§ **The problem**
Each line below must be reproduced exactly as it stands. Pictures stay out of the copy.

═══ Data section ═══

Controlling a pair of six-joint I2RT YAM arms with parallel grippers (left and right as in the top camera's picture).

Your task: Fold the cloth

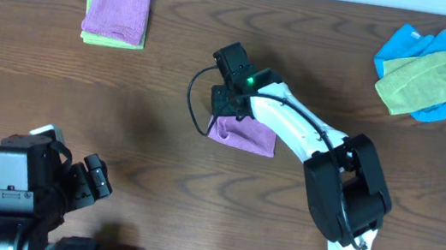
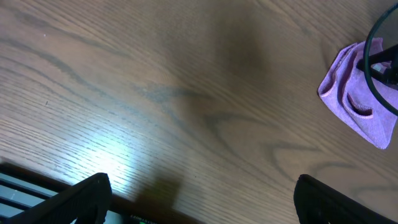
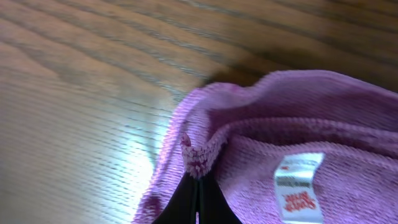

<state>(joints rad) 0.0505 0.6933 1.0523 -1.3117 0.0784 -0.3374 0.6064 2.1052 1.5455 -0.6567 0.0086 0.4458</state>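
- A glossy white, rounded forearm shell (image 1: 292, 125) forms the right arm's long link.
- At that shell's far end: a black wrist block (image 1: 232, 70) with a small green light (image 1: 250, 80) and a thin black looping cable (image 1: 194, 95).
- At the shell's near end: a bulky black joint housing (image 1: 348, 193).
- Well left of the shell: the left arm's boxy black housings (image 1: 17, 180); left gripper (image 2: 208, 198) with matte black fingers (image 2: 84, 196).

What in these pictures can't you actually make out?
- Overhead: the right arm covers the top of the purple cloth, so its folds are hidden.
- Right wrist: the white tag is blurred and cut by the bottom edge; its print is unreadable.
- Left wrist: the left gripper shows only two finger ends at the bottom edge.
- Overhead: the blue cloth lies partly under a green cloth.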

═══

§ **Your response**
Controlling a pair of six-joint I2RT YAM arms with parallel grippers (left and right as in the top camera's picture).

Your task: Fold the cloth


<state>(joints rad) 0.0505 0.6933 1.0523 -1.3117 0.0784 -0.3374 0.6064 2.1052 1.5455 -0.6567 0.0086 0.4458</state>
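- A glossy white, rounded forearm shell (image 1: 292, 125) forms the right arm's long link.
- At that shell's far end: a black wrist block (image 1: 232, 70) with a small green light (image 1: 250, 80) and a thin black looping cable (image 1: 194, 95).
- At the shell's near end: a bulky black joint housing (image 1: 348, 193).
- Well left of the shell: the left arm's boxy black housings (image 1: 17, 180); left gripper (image 2: 208, 198) with matte black fingers (image 2: 84, 196).

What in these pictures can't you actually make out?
- Overhead: the right arm covers the top of the purple cloth, so its folds are hidden.
- Right wrist: the white tag is blurred and cut by the bottom edge; its print is unreadable.
- Left wrist: the left gripper shows only two finger ends at the bottom edge.
- Overhead: the blue cloth lies partly under a green cloth.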

Nothing more remains to be added to the answer.